Q 6-1 Does this Recommendation connect or depend on another of your Recommendations? If yes, how?
editAll capacity building recommendations are interconnected and interdependent. Combined they form a capacity building system that is based on central structures and resources, while capacity building activities take place largely in a decentralized, contextual and tailored fashion.
Q 7 How is this Recommendation connected to other WGs?
editResource Allocation/Revenue Streams: there will be a need for significant additional resources for building capacities regionally, locally and contextually. Travel funds will still be needed, as well as material costs, event costs etc. Affiliates and associations cannot be expected to raise these funds alone, however could be contributing in-kind and other resources.
Roles and Responsibilities: this recommendation creates a distributed, decentralized responsibility for carrying out capacity building, connected through central structures from other recommendations.
Diversity: this addresses diversity in that contextualized capacity building allows for respecting diverse cultures and varying levels of skills or organizational maturity.
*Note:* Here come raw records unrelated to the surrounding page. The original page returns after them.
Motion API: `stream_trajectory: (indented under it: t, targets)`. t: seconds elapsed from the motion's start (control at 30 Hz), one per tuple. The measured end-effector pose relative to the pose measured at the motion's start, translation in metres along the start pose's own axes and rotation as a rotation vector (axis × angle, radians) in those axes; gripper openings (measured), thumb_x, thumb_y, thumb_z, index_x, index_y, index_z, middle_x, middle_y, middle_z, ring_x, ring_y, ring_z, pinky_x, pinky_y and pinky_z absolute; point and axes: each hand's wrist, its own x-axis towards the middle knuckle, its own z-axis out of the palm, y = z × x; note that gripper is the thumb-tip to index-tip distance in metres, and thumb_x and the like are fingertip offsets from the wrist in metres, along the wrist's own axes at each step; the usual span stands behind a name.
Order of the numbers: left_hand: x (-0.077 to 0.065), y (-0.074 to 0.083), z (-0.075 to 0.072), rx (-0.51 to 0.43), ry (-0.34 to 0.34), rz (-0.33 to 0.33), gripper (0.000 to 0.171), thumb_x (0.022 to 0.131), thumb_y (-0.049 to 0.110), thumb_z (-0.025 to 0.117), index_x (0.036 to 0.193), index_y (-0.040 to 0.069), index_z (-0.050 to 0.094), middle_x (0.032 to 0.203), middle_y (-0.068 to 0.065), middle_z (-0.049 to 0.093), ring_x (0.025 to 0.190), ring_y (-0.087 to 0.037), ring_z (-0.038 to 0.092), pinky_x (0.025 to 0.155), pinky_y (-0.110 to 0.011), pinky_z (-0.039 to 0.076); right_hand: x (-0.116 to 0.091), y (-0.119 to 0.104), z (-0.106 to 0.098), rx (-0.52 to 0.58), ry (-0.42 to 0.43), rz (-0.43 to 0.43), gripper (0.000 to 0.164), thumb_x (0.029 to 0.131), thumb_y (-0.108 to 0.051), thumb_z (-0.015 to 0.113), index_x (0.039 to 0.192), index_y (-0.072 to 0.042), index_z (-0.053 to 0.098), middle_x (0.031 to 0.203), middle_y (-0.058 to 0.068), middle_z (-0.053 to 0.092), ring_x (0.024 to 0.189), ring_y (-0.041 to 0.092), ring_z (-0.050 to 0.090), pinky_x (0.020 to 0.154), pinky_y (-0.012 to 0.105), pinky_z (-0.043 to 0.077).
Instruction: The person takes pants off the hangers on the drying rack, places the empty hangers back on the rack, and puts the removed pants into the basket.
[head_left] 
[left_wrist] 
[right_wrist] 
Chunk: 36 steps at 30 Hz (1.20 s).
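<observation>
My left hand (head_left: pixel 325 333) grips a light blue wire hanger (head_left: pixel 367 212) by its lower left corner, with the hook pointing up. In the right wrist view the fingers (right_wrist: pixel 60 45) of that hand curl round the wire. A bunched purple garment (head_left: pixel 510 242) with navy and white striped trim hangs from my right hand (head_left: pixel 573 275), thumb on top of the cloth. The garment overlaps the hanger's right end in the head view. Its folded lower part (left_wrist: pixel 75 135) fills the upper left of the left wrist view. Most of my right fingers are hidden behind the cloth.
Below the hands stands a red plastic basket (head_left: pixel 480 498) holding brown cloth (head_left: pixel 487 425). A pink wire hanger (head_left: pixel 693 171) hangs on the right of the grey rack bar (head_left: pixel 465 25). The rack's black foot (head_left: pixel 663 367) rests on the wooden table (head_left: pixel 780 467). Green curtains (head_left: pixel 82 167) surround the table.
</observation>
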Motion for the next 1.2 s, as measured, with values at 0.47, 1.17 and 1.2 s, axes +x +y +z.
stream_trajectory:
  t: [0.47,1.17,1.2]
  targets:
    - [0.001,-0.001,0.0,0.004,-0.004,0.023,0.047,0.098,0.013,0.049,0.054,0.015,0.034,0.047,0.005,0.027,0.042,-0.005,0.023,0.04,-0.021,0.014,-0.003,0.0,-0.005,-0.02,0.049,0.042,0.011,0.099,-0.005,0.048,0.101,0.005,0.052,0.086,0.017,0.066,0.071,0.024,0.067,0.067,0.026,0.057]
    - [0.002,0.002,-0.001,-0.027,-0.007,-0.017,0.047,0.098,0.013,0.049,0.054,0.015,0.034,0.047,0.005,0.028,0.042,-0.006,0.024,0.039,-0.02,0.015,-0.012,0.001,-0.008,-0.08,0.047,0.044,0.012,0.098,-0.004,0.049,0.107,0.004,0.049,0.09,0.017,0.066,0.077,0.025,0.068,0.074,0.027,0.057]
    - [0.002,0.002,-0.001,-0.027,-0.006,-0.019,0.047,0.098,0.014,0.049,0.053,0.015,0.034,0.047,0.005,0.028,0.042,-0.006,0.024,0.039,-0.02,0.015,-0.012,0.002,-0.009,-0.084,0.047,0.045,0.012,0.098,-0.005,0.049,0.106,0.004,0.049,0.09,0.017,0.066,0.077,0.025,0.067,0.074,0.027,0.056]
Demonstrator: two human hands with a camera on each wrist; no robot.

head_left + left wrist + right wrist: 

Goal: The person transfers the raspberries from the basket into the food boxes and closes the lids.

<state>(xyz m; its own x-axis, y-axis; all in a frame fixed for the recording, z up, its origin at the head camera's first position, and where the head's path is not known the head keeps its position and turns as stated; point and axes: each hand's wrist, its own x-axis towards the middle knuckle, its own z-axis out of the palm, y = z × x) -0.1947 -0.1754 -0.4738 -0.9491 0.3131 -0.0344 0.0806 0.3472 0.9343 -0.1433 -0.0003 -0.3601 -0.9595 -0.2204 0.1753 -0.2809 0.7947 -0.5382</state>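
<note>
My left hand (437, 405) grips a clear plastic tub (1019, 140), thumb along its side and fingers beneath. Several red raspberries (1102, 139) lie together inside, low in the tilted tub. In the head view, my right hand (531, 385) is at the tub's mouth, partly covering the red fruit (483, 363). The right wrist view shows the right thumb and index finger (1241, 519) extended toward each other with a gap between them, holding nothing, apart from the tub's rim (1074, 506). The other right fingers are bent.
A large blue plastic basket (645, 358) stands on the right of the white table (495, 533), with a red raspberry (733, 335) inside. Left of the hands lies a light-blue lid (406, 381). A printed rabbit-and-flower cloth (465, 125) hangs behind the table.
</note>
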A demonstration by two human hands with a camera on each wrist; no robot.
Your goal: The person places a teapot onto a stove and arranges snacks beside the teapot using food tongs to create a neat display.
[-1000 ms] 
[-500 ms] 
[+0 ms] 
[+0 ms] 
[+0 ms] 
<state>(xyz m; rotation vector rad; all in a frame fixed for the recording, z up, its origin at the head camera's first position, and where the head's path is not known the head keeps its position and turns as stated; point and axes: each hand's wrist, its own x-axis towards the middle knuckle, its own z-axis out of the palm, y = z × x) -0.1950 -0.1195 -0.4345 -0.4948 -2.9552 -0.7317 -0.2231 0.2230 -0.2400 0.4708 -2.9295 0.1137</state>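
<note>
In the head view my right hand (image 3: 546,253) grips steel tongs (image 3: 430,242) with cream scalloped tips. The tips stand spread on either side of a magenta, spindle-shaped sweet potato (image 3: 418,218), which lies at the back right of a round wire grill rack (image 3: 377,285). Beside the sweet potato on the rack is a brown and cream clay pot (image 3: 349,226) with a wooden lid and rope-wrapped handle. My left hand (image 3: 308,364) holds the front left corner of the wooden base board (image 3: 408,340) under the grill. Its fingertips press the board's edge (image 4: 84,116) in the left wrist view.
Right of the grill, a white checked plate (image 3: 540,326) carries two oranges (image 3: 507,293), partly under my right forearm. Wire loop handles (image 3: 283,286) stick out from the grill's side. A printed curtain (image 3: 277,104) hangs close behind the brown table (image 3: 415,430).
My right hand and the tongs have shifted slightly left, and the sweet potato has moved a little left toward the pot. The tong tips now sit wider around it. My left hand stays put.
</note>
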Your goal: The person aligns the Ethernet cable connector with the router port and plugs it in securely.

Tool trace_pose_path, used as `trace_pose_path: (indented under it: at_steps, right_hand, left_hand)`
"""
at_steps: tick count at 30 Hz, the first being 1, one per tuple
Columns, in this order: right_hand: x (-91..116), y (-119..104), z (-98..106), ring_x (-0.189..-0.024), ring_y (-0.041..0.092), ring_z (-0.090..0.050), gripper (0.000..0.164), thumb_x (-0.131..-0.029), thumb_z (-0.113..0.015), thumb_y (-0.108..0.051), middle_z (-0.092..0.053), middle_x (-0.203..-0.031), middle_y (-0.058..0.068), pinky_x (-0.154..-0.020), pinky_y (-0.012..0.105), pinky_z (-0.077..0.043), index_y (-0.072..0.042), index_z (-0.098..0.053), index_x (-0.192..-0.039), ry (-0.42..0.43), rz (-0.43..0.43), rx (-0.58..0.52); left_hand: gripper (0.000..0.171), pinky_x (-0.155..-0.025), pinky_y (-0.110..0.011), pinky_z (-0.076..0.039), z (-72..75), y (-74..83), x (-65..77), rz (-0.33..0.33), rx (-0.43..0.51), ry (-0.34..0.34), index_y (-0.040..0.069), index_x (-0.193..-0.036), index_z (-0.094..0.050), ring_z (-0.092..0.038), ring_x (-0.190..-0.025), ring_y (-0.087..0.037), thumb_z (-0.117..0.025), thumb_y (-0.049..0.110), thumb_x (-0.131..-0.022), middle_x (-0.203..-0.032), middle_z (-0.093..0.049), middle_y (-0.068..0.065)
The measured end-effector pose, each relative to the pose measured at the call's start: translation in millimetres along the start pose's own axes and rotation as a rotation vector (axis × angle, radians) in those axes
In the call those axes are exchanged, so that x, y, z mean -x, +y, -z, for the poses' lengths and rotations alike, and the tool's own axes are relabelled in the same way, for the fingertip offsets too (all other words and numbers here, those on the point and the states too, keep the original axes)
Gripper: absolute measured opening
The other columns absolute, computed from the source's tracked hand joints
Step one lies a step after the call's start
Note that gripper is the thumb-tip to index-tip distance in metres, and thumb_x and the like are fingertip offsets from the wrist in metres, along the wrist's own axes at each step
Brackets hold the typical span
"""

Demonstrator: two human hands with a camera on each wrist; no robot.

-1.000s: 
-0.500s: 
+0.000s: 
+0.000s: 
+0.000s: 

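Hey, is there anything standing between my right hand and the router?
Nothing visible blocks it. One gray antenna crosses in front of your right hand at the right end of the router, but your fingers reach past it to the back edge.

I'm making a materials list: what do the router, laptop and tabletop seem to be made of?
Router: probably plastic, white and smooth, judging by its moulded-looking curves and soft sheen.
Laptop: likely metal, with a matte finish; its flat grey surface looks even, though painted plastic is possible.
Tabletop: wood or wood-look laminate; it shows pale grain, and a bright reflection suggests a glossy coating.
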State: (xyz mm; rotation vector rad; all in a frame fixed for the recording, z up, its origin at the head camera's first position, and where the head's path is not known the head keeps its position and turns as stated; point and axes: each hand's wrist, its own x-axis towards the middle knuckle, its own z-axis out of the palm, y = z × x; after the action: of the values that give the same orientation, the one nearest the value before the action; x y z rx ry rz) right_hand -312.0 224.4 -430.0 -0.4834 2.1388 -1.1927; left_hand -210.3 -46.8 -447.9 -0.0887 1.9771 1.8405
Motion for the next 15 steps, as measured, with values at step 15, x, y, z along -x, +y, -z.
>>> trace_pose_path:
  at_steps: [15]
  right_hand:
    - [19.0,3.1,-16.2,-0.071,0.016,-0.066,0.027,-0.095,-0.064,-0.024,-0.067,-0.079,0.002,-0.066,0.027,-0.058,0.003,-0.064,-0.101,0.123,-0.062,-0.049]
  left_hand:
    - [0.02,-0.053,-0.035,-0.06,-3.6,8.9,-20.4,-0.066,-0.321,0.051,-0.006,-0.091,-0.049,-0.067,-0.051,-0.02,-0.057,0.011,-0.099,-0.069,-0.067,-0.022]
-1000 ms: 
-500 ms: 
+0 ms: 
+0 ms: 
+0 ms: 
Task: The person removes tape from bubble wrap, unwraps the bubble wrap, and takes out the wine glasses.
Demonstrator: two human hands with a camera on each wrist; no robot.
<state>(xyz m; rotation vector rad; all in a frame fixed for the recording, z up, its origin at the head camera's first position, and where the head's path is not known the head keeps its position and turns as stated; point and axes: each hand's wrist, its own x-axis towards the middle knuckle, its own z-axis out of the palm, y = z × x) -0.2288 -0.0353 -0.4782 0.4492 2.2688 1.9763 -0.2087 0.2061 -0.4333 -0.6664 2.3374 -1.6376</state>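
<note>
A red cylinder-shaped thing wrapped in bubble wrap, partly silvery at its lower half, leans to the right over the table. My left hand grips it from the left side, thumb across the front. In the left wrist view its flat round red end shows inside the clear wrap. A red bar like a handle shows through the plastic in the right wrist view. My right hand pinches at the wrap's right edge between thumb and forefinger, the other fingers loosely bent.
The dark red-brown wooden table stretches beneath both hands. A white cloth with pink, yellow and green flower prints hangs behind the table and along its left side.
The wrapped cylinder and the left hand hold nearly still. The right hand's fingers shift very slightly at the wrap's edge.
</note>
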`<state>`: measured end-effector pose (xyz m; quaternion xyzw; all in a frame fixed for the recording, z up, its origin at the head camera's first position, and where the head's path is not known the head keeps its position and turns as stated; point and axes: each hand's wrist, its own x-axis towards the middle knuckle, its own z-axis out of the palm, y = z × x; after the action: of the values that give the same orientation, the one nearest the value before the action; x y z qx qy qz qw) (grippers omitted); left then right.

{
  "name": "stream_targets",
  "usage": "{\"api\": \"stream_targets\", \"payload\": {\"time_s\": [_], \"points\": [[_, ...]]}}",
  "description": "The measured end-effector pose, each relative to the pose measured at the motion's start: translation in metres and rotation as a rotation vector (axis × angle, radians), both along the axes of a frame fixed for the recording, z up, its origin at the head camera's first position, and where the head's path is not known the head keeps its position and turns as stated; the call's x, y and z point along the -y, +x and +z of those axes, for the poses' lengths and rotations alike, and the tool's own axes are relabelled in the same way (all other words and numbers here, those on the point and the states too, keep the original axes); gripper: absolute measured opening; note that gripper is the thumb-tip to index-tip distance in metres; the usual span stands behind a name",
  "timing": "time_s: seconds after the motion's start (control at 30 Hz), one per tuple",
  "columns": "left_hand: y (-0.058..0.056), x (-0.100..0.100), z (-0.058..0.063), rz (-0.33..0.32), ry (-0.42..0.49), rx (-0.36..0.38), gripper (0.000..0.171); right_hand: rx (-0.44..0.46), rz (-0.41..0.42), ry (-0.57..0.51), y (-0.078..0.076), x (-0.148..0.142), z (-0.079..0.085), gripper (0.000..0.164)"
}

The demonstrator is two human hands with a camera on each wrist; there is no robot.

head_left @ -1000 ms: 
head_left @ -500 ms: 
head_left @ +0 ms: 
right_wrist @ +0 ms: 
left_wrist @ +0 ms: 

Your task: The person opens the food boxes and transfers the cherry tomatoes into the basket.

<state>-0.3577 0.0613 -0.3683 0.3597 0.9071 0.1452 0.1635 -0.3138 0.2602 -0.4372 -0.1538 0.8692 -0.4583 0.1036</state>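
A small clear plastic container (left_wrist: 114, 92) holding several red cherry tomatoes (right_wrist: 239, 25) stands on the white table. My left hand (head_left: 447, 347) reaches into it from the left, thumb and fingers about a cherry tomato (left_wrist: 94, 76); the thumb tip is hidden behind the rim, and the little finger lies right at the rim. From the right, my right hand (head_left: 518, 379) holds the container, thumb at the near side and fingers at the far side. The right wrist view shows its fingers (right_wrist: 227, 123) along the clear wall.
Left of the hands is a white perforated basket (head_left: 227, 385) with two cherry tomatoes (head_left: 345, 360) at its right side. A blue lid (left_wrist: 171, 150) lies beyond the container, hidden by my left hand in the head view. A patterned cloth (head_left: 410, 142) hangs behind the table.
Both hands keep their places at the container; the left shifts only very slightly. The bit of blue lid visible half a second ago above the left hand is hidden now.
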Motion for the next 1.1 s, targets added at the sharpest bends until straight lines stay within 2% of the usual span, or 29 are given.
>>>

It will still be a challenge for communities provide equitable opportunities for learning and growing.
Community Health: Hopefully, providing resources to local and regional communities of practice will contribute to building healthy communities.
Partnerships: Building regional and contextual communities of practice will build collaborative capacity within the movement and in interacting with partners from regional contexts.
Advocacy: Building advocacy capacity in domestic contexts, as well as building it across the movement.